The article about the book, "Smart Mom, Rich Mom" by Kimberly Palmer, brought up two important pieces of financial advice that can positively impact the family budget. Time and communication. I've already mentioned spending time every month reviewing things like employer benefits, life insurance and the family budget. I only spend about an hour a year on these matters and dread that hour like a bad case of the flu. I'm going to have to suck it up and up my game.
The second piece of advice, communication, is one I can easily embrace. We need to talk to the older women in our family. Find out what financial obstacles they've faced and how they handled them. Ask what they would have done differently.

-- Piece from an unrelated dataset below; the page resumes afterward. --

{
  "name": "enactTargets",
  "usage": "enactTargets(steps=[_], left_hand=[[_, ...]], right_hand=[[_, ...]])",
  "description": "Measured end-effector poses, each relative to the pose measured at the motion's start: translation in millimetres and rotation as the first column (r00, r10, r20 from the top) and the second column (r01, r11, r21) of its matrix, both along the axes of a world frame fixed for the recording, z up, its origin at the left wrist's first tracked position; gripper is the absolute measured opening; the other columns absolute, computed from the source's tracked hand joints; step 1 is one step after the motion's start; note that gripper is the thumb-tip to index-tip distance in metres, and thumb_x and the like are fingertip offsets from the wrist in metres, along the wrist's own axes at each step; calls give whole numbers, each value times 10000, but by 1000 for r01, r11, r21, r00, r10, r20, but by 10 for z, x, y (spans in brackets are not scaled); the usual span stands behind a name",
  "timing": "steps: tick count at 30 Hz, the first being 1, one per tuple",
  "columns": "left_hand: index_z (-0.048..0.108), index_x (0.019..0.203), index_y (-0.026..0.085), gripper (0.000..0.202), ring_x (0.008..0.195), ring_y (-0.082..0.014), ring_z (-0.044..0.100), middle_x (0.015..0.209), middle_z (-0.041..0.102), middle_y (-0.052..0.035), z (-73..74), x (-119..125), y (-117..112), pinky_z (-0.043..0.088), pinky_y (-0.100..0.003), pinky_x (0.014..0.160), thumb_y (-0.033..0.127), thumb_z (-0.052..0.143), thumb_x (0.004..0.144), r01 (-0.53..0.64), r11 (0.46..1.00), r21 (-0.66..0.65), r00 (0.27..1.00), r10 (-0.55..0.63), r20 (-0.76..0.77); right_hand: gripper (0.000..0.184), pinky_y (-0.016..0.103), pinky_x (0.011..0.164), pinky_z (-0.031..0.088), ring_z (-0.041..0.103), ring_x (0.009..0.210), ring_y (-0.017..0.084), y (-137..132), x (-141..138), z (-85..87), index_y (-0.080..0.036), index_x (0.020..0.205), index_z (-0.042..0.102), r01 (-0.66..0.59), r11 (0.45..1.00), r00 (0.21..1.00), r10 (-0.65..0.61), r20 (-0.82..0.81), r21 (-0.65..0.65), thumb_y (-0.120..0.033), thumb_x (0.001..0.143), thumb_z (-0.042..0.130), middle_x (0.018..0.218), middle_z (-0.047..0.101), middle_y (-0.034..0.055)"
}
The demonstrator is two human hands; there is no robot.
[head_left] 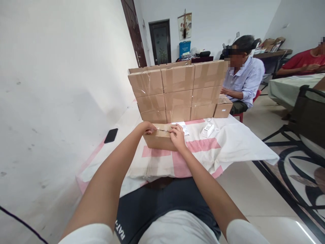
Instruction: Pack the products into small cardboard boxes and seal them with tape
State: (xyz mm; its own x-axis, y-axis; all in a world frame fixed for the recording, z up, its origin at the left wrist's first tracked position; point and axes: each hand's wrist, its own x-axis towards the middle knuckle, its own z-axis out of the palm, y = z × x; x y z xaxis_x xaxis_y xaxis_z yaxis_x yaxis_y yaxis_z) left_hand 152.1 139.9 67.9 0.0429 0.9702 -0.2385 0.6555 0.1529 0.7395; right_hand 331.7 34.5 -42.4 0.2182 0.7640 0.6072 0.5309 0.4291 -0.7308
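A small cardboard box (160,141) stands on the cloth-covered table right in front of me. Along its top runs a dark seam between the flaps, with something shiny like clear tape on it. My left hand (149,127) grips the top at the left end, fingers curled at the seam. At the right end, my right hand (177,135) has its fingers bent over the top edge and the seam. Behind the box lies a white printed paper (186,129), partly covered by my right hand. The box's contents are hidden.
Taped cardboard boxes (177,93) form a stacked wall behind. One single box (223,107) sits at its right end. A white device (207,129) lies to the right, a black phone (111,135) to the left. Across the table sits a person (243,74); another (302,66) is farther right.
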Motion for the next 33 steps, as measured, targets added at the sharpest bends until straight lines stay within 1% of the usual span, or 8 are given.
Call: enactTargets(steps=[3,5,12,18,22,24,29,33], left_hand=[[530,537,218,422,477,-183,518,391,426,13,32,6,19,359,-292,538,438,880,619,-15,997,-71,982,2,-189],[494,501,221,460,481,-194,528,361,392,15,49,7,1,342,-294,571,426,900,569,-9,997,-80,960,-14,-280],[435,480,222,484,589,-230,568,428,427,-3,136,-155,-234,349,-294,635,453,818,665,163,987,0,895,-148,-421],[492,522,213,427,701,-236,581,592,559,-29,153,-470,-540,317,-275,647,440,841,619,397,918,9,754,-321,-573],[589,717,238,360,772,-227,591,737,627,-20,132,-620,-617,322,-262,674,457,856,613,509,858,69,685,-356,-636],[644,899,266,361,828,-225,598,875,666,-29,126,-643,-554,355,-265,706,528,789,698,563,816,129,675,-365,-642],[657,1270,308,475,1162,-295,534,1308,590,-88,-24,-581,-197,414,-393,981,575,503,909,744,592,311,614,-421,-667],[555,1412,373,565,1382,-350,387,1531,447,-54,-309,-546,4,311,-517,1130,642,395,941,722,642,256,629,-457,-629]], right_hand=[[233,521,1165,319,415,1377,281,6,-1,1,-251,821,723,-17,1000,1000,17,-8,1,-178,817,502,1181,666,67],[236,518,1167,322,422,1375,277,9,-1,-2,-255,816,724,-16,1000,1000,17,-5,11,-175,819,502,1170,670,64],[241,518,1163,332,424,1379,283,14,2,-21,-247,808,729,0,1000,1000,0,-5,11,-169,829,502,1182,675,70],[248,510,1131,366,440,1366,280,6,-12,-11,-251,810,730,14,1000,1000,-14,9,19,-169,827,497,1180,678,59],[247,529,1135,348,437,1361,291,0,-27,-3,-249,809,733,27,999,1000,-27,12,20,-165,822,501,1153,682,68],[250,521,1137,348,439,1355,285,-2,-26,-6,-253,812,735,28,999,999,-29,17,33,-160,818,502,1140,683,66],[256,513,1119,368,443,1344,276,-2,8,-30,-253,823,734,26,998,999,-28,39,62,-154,817,498,1139,682,60],[257,530,1131,345,430,1346,284,35,22,-46,-255,839,732,6,999,999,-9,53,53,-141,805,503,1135,676,60]])
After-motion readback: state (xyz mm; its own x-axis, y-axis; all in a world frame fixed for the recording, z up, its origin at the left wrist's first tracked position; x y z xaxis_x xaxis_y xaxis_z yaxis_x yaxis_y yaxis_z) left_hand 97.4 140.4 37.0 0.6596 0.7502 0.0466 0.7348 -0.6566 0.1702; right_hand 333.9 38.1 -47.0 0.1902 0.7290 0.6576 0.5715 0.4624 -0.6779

I didn't have to ask. My grandmothers both shared their financial experiences at every opportunity they had to teach their grandchildren valuable lessons. Oh, sure, we learned about manners and family values. But my grandparents grew up during the depression. They had a lot to share about being frugal and taking care of the financial wellbeing of the family. Had it not been for those women, I'm not sure how I would have bounced back from my divorce. An hour a year reviewing my family's financial health wasn't going to do it.
Having been raised with constant family lessons on saving money and spending wisely, I grew to be a parent who still warns her now-young-adult children about the evils of credit cards and the importance of living within one's means. Now I believe I'll add the time lecture to my soap box addresses at the family dinner table.
The advice I gleaned just from the article, which included an interview with the author, was invaluable. I imagine the book offers even more. I may buy it for all the young moms in my life.